→ **WHAT IS NEEDED**
Of the material below, the lines to be retyped are those from the line containing "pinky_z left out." through the line containing "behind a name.", inclusive; reproduce them exactly.
..............................
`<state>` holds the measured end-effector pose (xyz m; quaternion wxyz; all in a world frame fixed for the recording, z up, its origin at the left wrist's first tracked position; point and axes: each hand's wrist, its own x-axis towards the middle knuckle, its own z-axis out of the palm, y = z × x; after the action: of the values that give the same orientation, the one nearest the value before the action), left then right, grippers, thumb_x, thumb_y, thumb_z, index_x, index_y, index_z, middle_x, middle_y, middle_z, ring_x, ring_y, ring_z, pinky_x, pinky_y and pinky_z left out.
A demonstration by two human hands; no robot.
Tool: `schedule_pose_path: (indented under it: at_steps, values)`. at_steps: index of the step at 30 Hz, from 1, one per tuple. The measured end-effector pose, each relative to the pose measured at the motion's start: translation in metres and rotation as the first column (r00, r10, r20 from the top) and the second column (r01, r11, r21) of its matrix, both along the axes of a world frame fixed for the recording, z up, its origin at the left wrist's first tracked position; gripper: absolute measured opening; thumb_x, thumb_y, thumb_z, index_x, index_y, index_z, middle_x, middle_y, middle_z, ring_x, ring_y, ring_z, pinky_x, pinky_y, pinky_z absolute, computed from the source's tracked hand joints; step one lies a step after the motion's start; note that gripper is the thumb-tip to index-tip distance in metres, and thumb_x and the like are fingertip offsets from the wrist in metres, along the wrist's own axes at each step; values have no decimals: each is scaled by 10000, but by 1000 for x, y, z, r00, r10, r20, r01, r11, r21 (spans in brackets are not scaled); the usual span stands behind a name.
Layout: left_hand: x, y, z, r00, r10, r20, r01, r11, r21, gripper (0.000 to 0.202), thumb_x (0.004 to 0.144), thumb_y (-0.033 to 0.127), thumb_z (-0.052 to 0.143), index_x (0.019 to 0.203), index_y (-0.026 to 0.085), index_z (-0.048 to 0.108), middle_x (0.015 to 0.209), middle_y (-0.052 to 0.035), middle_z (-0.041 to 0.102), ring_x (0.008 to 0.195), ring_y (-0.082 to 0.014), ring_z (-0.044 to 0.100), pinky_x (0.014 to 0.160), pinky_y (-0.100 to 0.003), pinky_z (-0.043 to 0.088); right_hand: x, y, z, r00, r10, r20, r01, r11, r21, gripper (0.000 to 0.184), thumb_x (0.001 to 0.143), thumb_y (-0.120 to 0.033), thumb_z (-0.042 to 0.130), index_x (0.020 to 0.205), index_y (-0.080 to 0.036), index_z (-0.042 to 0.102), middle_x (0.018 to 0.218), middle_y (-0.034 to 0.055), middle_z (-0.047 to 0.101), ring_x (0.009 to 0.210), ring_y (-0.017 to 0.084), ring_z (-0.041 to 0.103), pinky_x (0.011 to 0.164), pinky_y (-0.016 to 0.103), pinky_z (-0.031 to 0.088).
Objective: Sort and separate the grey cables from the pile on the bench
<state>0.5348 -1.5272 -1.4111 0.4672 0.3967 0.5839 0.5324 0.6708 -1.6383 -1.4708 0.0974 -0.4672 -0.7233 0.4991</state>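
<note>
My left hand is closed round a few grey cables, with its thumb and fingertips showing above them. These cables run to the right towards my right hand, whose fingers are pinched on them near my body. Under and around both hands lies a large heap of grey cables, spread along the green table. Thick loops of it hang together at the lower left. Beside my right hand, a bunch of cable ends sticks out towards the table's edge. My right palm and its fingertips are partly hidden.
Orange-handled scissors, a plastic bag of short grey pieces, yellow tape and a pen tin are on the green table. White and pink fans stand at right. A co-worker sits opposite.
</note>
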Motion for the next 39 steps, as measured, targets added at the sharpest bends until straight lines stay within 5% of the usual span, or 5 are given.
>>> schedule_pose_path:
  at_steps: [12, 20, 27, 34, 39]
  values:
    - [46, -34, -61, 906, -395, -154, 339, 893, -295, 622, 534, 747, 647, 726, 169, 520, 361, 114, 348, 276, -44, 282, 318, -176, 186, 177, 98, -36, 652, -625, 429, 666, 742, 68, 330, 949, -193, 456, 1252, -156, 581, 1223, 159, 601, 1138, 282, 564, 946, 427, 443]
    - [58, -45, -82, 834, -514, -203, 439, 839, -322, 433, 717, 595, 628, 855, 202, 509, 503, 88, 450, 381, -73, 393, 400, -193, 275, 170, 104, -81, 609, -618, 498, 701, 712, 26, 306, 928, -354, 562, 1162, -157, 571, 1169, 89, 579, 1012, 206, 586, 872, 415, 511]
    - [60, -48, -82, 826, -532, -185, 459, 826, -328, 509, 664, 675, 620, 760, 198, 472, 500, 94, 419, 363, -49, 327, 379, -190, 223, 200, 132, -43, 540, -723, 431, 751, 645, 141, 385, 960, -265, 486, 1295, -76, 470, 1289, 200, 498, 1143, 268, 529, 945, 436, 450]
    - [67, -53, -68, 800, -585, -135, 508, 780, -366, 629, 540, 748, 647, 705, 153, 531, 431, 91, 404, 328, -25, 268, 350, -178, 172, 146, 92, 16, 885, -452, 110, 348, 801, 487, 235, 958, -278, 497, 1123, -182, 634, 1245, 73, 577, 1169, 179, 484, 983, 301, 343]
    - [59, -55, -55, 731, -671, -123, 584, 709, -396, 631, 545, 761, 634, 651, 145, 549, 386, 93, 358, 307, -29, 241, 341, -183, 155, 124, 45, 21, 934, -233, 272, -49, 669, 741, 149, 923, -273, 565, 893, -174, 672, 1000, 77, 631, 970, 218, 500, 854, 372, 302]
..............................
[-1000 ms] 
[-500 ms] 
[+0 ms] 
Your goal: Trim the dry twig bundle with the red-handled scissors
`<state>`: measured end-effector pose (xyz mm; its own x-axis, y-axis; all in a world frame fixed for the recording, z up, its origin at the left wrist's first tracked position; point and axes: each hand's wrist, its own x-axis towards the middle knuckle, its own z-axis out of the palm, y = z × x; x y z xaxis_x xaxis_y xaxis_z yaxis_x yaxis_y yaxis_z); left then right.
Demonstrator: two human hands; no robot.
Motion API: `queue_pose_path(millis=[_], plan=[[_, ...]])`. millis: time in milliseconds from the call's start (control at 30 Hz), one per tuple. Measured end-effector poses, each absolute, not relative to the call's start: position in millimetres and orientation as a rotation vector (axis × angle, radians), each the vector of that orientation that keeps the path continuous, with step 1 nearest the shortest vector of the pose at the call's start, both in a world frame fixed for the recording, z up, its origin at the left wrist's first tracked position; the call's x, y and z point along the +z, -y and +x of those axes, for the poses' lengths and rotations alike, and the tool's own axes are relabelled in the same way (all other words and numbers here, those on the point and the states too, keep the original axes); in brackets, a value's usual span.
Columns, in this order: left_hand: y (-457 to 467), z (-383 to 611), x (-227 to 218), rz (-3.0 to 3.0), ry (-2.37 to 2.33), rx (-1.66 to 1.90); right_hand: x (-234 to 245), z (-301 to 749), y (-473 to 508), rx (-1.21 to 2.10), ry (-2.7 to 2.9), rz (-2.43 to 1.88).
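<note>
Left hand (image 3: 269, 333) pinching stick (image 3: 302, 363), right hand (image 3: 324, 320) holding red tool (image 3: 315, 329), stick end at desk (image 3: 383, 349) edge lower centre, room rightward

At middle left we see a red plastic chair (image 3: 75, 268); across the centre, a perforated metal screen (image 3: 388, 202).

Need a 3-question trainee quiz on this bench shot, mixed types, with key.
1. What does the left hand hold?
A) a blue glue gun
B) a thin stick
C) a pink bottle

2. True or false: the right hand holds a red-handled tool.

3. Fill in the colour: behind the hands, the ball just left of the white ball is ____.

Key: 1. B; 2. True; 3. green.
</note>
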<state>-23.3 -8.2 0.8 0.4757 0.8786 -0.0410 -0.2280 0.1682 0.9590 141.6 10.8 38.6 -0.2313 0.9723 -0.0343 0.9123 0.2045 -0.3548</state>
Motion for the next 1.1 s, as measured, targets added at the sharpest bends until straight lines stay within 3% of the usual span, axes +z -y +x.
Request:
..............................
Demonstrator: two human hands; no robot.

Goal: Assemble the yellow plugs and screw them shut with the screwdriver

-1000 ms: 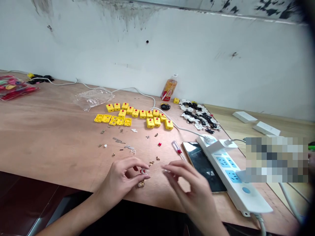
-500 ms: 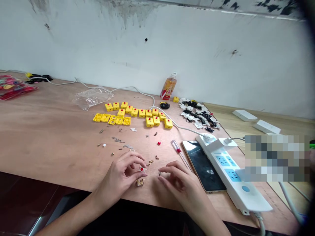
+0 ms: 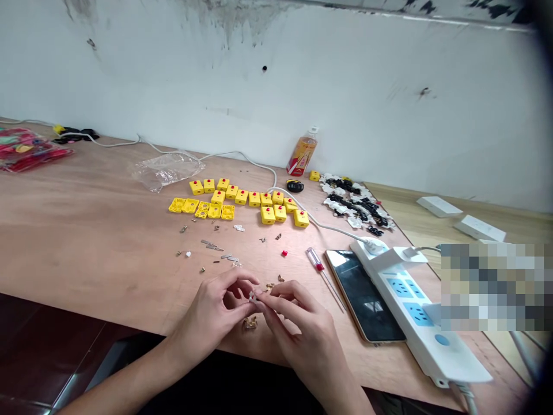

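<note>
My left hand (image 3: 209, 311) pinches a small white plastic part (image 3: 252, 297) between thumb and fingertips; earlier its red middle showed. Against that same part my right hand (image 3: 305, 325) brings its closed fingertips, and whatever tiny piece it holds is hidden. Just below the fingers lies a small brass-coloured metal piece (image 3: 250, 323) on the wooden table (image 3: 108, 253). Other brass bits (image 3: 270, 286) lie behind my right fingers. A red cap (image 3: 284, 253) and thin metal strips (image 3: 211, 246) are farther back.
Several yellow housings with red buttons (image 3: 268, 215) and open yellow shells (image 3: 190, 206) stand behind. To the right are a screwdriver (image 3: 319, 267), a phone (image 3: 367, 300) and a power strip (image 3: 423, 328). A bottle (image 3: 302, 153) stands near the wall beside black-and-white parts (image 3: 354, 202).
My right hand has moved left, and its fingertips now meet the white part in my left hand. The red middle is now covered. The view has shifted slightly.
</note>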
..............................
→ **RESPONSE AREA**
`<state>` holds the measured end-effector pose (xyz m; quaternion wxyz; all in a world frame fixed for the recording, z up, its origin at the left wrist's first tracked position; point and axes: each hand's wrist, its own x-axis towards the middle knuckle, its own z-axis out of the palm, y = z × x; after the action: of the values that give the same orientation, the one nearest the value before the action), left then right, grippers, thumb_x, thumb_y, thumb_z, index_x, index_y, index_z, middle_x, middle_y, middle_z, ring_x, ring_y, ring_z, pinky_x, pinky_y and pinky_z left out.
A demonstration by two human hands; no robot.
Tool: `schedule_pose_path: (indented under it: at_steps, values)`. at_steps: index of the step at 30 Hz, from 1, one per tuple. The measured end-effector pose, each relative to the pose measured at the motion's start: translation in metres and rotation as the first column (r00, r10, r20 from the top) and the second column (r01, r11, r21) of its matrix, both along the axes of a world frame fixed for the recording, z up, its origin at the left wrist's first tracked position; gripper: absolute measured opening; thumb_x, thumb_y, thumb_z, index_x, index_y, index_z, middle_x, middle_y, middle_z, ring_x, ring_y, ring_z, pinky_x, pinky_y, pinky_z absolute, computed from the source's tracked hand joints; step one lies a step after the motion's start; note that gripper is the thumb-tip to index-tip distance in metres, and thumb_x and the like are fingertip offsets from the wrist in metres, along the wrist's own axes at each step; values have no decimals: each is scaled by 10000, but by 1000 for x, y, z, r00, r10, r20, r01, r11, r21 (spans in brackets are not scaled); the usual span stands behind a name.

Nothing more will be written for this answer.